RE: Determine parallel-safety of partition relations for Inserts

From: "tsunakawa(dot)takay(at)fujitsu(dot)com" <tsunakawa(dot)takay(at)fujitsu(dot)com>
To: 'Amit Kapila' <amit(dot)kapila16(at)gmail(dot)com>, PostgreSQL Hackers <pgsql-hackers(at)lists(dot)postgresql(dot)org>
Cc: Greg Nancarrow <gregn4422(at)gmail(dot)com>, vignesh C <vignesh21(at)gmail(dot)com>, Amit Langote <amitlangote09(at)gmail(dot)com>, David Rowley <dgrowleyml(at)gmail(dot)com>, Tom Lane <tgl(at)sss(dot)pgh(dot)pa(dot)us>
Subject: RE: Determine parallel-safety of partition relations for Inserts
Date: 2021-01-15 14:04:53
Message-ID: TYAPR01MB29907AE025B60A1C2CA5F08DFEA70@TYAPR01MB2990.jpnprd01.prod.outlook.com
Views: Raw Message | Whole Thread | Download mbox | Resend email
Thread:
Lists: pgsql-hackers

From: Amit Kapila <amit(dot)kapila16(at)gmail(dot)com>
> This will surely increase planning time but the execution is reduced
> to an extent due to parallelism that it won't matter for either of the
> cases if we see just total time.
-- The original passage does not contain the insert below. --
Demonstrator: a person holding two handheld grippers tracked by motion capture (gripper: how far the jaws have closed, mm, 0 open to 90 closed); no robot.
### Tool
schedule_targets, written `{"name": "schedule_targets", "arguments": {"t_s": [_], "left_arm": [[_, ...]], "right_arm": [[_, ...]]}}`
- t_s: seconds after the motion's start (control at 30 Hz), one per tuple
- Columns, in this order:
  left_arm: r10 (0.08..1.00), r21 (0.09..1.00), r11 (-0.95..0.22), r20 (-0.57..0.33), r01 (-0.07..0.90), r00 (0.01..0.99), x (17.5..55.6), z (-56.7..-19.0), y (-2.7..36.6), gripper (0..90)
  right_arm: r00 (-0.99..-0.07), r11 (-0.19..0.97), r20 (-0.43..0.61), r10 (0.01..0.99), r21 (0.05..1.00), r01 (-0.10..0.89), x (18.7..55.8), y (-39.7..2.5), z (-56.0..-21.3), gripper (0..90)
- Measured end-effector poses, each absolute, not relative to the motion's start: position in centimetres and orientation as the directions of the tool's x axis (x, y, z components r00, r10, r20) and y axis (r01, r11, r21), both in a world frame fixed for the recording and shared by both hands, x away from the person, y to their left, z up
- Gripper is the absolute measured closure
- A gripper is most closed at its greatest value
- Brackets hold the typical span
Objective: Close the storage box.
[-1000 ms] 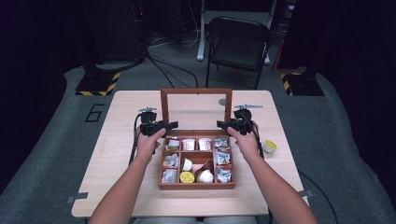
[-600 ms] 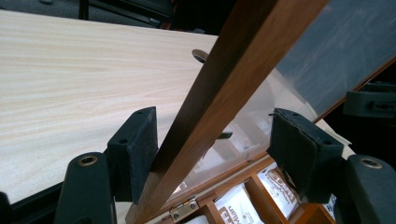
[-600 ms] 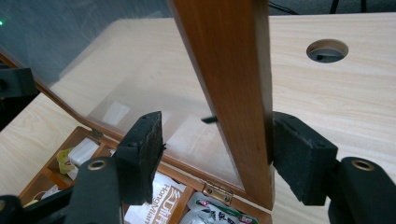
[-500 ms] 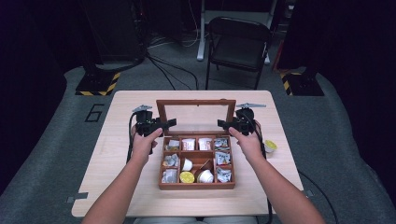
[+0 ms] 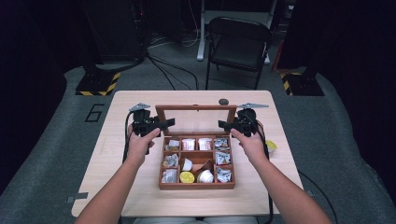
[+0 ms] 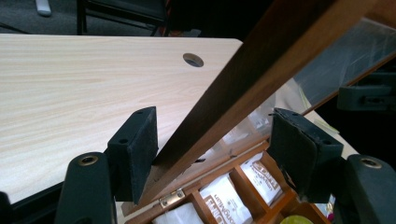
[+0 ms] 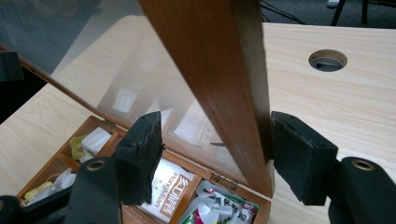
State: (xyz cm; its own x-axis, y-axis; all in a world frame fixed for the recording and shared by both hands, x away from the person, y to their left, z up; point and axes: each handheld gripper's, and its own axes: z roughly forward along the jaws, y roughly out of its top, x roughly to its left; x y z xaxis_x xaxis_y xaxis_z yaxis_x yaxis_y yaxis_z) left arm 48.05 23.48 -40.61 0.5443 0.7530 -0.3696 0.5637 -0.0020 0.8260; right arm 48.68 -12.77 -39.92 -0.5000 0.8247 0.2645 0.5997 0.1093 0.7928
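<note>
My left hand-held gripper [image 6: 212,154] and right hand-held gripper [image 7: 217,154] both gape wide, straddling the side rails of the wooden box's lid [image 5: 196,108]; lid tilted, box [image 5: 196,184] mid-tabletop [image 5: 116,186].

overhead camera; gripper cameras near lid [image 6: 261,70].

The box [image 5: 196,163] sits at the centre of the table [image 5: 140,186], its lid [image 5: 196,108] standing above the rear edge, toward the top of the frame. The left gripper [image 5: 161,125] is at the lid's left side and the right gripper [image 5: 226,125] at its right side, each with 1 lid rail between its jaws. A small cup [image 5: 271,146] lies right of the box, and a chair [image 5: 238,44] stands behind the table at upper centre.
</note>
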Motion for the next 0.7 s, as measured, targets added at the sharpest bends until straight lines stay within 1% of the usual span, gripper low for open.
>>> {"name": "schedule_targets", "arguments": {"t_s": [0.23, 0.47, 0.5, 0.57, 0.6, 0.7], "left_arm": [[0.751, 0.826, -0.013, -0.364, 0.564, 0.55, 47.2, -40.1, 23.7, 32.5], [0.749, 0.835, -0.034, -0.342, 0.549, 0.567, 46.4, -39.1, 23.9, 32.4], [0.749, 0.828, -0.022, -0.358, 0.561, 0.558, 46.2, -39.0, 23.9, 32.5], [0.748, 0.826, -0.022, -0.361, 0.564, 0.557, 46.0, -38.8, 23.9, 32.7], [0.745, 0.83, -0.04, -0.346, 0.556, 0.571, 45.6, -38.5, 24.1, 32.9], [0.742, 0.841, -0.057, -0.326, 0.539, 0.587, 45.0, -38.0, 24.3, 33.8]], "right_arm": [[-0.517, 0.125, 0.241, 0.822, 0.808, 0.575, 47.6, -12.9, -39.0, 35.9], [-0.523, 0.14, 0.231, 0.82, 0.806, 0.575, 46.7, -13.2, -38.1, 37.7], [-0.527, 0.141, 0.23, 0.818, 0.808, 0.572, 46.6, -13.3, -37.9, 38.1], [-0.529, 0.14, 0.23, 0.817, 0.81, 0.569, 46.4, -13.4, -37.8, 38.2], [-0.543, 0.152, 0.218, 0.811, 0.817, 0.556, 45.9, -13.6, -37.5, 40.2], [-0.549, 0.164, 0.209, 0.809, 0.817, 0.552, 45.5, -13.7, -37.3, 41.3]]}}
For example, see the latest results
> for parallel inserts posted by Haiying Tang [3]. There might be an
> impact when Selects can't be parallelized due to the small size of the
> Select-table but we still have to traverse all the partitions to
> determine parallel-safety but not sure how much it is compared to
> overall time. I guess we need to find the same but apart from that can
> anyone think of a better way to determine parallel-safety of
> partitioned relation for Inserts?

Three solutions(?) quickly come to my mind:

(1) Have the user specify whether they want to parallelize DML
Oracle [1] and SQL Server [2] take this approach. Oracle disables parallel DML execution by default. The reason is described as "This mode is required because parallel DML and serial DML have different locking, transaction, and disk space requirements and parallel DML is disabled for a session by default." To enable parallel DML in a session or in a specific statement, you need to run either of the following:

ALTER SESSION ENABLE PARALLEL DML;
INSERT /*+ ENABLE_PARALLEL_DML */ …

Besides, the user has to specify a parallel hint in a DML statement, or specify the parallel attribute in CREATE or ALTER TABLE.
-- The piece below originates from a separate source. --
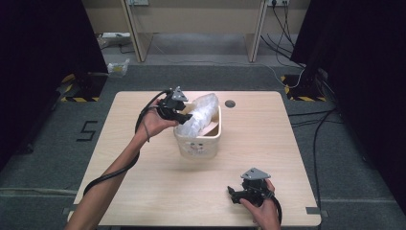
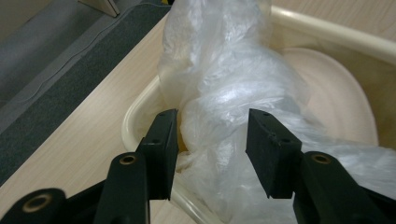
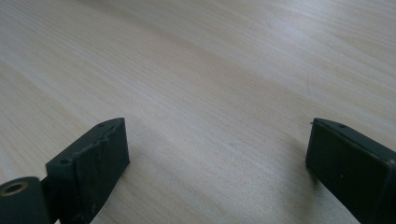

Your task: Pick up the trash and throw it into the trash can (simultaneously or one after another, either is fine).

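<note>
lab recording bay | black curtains (image 1: pixel 43 43) | hazard-taped stand feet (image 1: pixel 79 98) | floor cables (image 1: pixel 306 115) | bare table (image 1: pixel 143 191)

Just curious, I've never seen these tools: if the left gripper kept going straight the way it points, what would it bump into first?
Most likely the crumpled clear plastic bag in the cream bin. The left gripper is open with the bag bunched between its jaws; whether they already touch it is hard to tell.

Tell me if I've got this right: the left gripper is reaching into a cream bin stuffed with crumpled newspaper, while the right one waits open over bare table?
Not quite. The bin holds a clear plastic bag, not newspaper; the left gripper view shows it between the jaws of the left gripper. The rest stands: the right gripper waits open over bare table.
</note>
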The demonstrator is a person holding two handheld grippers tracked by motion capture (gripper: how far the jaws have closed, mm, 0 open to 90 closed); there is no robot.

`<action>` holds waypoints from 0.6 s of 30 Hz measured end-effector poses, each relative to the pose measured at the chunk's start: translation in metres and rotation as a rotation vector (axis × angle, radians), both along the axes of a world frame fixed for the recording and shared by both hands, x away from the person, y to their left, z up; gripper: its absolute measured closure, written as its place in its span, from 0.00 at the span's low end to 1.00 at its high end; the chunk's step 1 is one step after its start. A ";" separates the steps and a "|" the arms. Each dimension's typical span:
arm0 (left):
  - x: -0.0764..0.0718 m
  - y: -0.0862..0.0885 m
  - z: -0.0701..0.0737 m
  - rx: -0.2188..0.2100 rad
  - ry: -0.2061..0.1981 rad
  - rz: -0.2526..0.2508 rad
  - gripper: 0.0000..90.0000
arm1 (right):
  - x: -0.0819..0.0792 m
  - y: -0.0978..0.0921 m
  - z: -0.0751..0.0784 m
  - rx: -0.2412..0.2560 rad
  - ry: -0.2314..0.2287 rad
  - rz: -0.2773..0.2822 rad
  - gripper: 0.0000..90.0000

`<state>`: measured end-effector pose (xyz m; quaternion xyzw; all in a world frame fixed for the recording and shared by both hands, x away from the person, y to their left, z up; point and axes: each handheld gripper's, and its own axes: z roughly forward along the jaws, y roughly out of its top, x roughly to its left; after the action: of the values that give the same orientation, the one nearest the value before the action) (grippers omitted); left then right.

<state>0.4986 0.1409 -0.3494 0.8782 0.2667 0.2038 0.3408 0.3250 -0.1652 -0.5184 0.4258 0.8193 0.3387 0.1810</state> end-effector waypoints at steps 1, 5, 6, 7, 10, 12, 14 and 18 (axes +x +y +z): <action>-0.001 0.001 0.002 -0.010 0.001 0.002 0.56 | 0.000 0.000 0.000 0.000 0.000 0.000 0.07; -0.008 0.007 0.005 -0.052 0.001 0.001 0.51 | 0.000 0.000 0.000 0.000 0.000 0.000 0.07; -0.009 0.008 0.005 -0.059 -0.001 0.001 0.50 | 0.000 0.000 0.000 0.000 -0.001 0.000 0.07; -0.011 0.009 0.005 -0.067 0.000 0.004 0.48 | 0.000 0.000 0.000 0.000 0.000 0.000 0.07; -0.014 0.014 0.006 -0.101 0.007 0.010 0.42 | 0.000 0.000 0.000 0.001 0.002 -0.001 0.07; -0.017 0.018 0.007 -0.125 0.014 0.010 0.39 | 0.000 0.000 0.000 0.000 0.000 0.001 0.07; -0.020 0.021 0.007 -0.138 0.015 0.012 0.36 | 0.000 0.000 0.000 0.000 0.000 0.001 0.07; -0.027 0.027 0.007 -0.161 0.012 0.018 0.31 | 0.000 0.000 0.000 0.000 0.000 0.000 0.07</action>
<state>0.4717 0.1678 -0.3421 0.8467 0.2923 0.1794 0.4067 0.3251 -0.1650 -0.5184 0.4257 0.8193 0.3388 0.1809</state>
SQL Server requires a TABLOCK hint to be specified in the INSERT SELECT statement like this:

INSERT INTO Sales.SalesHistory WITH (TABLOCK) (target columns...) SELECT ...;

(2) Postpone the parallel safety check after the planner finds a worthwhile parallel query plan
I'm not sure if the current planner code allows this easily...

(3) Record the parallel safety in system catalog
Add a column like relparallel in pg_class that indicates the parallel safety of the relation. planner just checks the value instead of doing heavy work for every SQL statement. That column's value is modified whenever a relation alteration is made that affects the parallel safety, such as adding a domain column and CHECK constraint. In case of a partitioned relation, the parallel safety attributes of all its descendant relations are merged. For example, if a partition becomes parallel-unsafe, the ascendant partitioned tables also become parallel-unsafe.
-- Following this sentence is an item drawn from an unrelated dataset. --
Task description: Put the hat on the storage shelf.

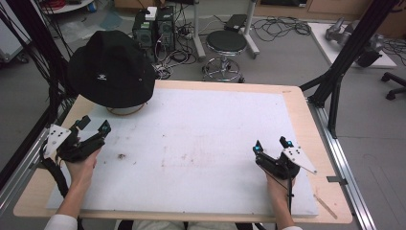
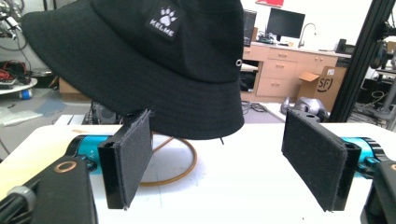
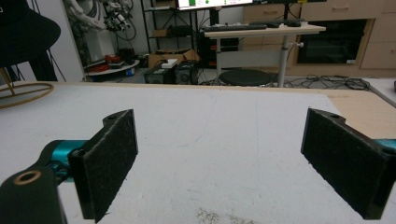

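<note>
A black bucket hat (image 1: 111, 69) sits at the far left of the white foam mat (image 1: 201, 143), perched on a stand whose gold wire ring base (image 1: 125, 111) peeks out under the brim. It looks to be soft cloth, light and floppy, so it should crush or fold where pinched and will likely drag rather than lift cleanly if it catches on the stand; the brim edge nearest the person seems the fair place to grip, since the crown offers little to bite on. How the hat is seated on the stand is hidden under the brim, so I cannot say how freely it will come off. The left gripper (image 1: 93, 128) rests at the left side of the table, near the hat but apart from it, jaws spread wide and holding nothing; in the left gripper view the brim hangs beyond and between its pads (image 2: 132, 156). The right gripper (image 1: 272, 144) sits at the near right, well apart from the hat, jaws also wide apart and empty, over bare mat
</note>
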Demonstrator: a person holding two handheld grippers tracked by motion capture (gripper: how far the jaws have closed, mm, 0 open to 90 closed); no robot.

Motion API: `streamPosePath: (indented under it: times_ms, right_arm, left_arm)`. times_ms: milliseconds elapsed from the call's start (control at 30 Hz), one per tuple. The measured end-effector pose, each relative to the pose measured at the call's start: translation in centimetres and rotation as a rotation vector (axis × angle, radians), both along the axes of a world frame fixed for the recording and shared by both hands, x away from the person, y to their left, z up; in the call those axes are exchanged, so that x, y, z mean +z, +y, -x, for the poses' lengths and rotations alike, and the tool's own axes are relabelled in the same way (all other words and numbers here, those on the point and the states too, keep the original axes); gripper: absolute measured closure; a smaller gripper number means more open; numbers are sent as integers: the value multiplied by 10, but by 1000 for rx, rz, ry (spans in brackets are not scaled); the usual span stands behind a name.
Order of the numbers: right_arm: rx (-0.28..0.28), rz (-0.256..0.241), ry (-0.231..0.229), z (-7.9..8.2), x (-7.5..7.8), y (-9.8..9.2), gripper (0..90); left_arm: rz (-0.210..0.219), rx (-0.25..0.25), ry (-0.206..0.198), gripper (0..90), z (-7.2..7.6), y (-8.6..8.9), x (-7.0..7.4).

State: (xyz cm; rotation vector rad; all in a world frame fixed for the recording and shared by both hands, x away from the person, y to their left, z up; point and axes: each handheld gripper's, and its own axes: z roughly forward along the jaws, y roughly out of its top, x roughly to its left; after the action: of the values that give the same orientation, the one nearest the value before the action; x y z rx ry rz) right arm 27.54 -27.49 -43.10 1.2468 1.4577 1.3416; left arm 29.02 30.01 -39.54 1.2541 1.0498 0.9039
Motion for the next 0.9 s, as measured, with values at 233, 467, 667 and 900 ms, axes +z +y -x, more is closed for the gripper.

But... developing such code would be burdonsome and bug-prone?

I'm inclined to propose (1). Parallel DML would be something that a limited people run in limited circumstances (data loading in data warehouse and batch processing in OLTP systems by the DBA or data administrator), so I think it's legitimate to require explicit specification of parallelism.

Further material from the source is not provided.